Leave every picture out and write out the records below exactly.

> [Records provided]
*** Begin section ***

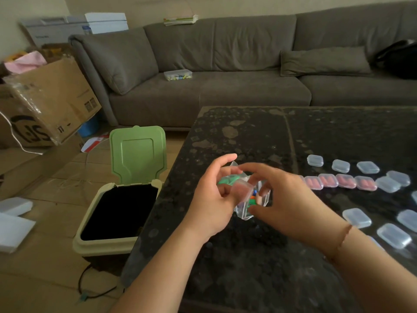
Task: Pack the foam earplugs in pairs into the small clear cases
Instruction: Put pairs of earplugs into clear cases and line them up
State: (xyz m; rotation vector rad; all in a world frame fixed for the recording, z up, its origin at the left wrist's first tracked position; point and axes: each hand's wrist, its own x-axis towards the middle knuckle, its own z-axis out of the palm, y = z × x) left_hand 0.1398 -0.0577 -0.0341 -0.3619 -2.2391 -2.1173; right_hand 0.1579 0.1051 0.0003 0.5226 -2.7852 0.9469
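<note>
Left hand (pixel 214 195): pinches a small clear case (pixel 242 192) with pink earplugs inside, centre frame.
Right hand (pixel 286 199): fingers curled on the clear bag (pixel 248 208) of loose earplugs, touching the case.
Filled cases (pixel 345 181): row on counter (pixel 248 136), right of both hands; right hand nearer.
</note>
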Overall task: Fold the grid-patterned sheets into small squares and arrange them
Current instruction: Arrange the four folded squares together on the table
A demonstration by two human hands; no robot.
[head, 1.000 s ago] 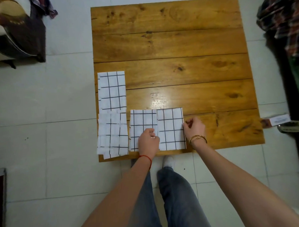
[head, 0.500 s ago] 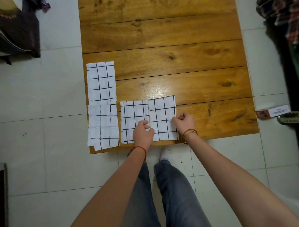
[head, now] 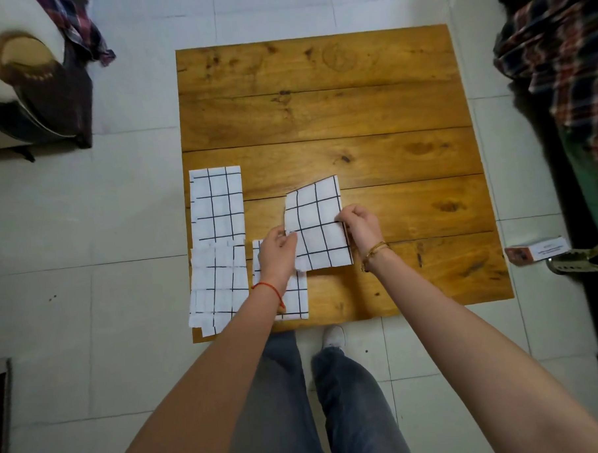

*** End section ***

> [Response for this exercise]
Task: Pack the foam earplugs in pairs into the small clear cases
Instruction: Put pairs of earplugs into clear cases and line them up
State: (xyz m; rotation vector rad; all in a world frame fixed for the recording, z up, its origin at the left wrist's first tracked position; point and axes: each hand's wrist, its own x-axis towards the middle knuckle, its own z-axis out of the palm, y = z × x) left_hand 0.1398 -0.0577 -0.0341 -0.3619 -2.2391 -2.1173; right_hand 0.1579 0.1051 0.0003 0.5226 -2.7852 0.9469
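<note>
Left hand (pixel 214 195): pinches a small clear case (pixel 242 192) with pink earplugs inside, centre frame.
Right hand (pixel 286 199): fingers curled on the clear bag (pixel 248 208) of loose earplugs, touching the case.
Filled cases (pixel 345 181): row on counter (pixel 248 136), right of both hands; right hand nearer.
</note>
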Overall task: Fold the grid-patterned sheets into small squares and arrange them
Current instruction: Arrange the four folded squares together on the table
A demonstration by two human hands; no robot.
[head, 1.000 s ago] 
[head, 0.500 s ago] 
[head, now] 

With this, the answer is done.